* [What to do]:
Lift out, unaltered, the lines of the material below between the line holding "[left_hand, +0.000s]" and the line holding "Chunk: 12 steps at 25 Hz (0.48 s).", counting both.

* [Information supplied]:
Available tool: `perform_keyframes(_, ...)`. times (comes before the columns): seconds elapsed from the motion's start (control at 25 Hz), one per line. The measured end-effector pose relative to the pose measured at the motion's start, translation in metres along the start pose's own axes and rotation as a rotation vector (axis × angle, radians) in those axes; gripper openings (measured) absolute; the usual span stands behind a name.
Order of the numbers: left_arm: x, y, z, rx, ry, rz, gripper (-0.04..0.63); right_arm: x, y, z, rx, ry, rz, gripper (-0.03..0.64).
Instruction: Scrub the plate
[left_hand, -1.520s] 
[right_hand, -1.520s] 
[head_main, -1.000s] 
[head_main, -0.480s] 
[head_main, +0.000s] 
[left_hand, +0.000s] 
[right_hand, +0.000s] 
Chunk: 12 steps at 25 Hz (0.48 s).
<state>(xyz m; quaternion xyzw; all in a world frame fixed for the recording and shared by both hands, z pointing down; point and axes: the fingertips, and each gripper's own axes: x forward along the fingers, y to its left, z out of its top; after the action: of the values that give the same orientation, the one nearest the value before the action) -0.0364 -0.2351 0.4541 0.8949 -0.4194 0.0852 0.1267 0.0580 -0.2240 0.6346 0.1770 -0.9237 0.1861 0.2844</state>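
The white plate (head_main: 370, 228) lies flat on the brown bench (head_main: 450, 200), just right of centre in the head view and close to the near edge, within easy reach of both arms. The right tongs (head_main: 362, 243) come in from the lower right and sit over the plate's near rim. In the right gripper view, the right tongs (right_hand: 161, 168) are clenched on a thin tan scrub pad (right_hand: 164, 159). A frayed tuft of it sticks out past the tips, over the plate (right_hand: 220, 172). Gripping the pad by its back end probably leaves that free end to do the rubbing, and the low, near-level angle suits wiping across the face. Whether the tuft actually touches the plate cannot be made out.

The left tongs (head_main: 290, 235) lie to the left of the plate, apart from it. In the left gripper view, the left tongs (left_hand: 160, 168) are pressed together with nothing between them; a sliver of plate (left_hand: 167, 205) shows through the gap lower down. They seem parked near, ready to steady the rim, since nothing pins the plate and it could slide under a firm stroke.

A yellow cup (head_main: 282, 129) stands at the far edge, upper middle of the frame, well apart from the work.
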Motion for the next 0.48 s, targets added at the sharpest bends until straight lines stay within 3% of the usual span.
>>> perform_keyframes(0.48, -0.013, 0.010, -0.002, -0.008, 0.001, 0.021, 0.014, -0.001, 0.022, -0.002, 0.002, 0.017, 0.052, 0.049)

* [Exercise answer]:
[left_hand, +0.000s] 
[right_hand, +0.000s] 
Chunk: 12 steps at 25 Hz (0.48 s).

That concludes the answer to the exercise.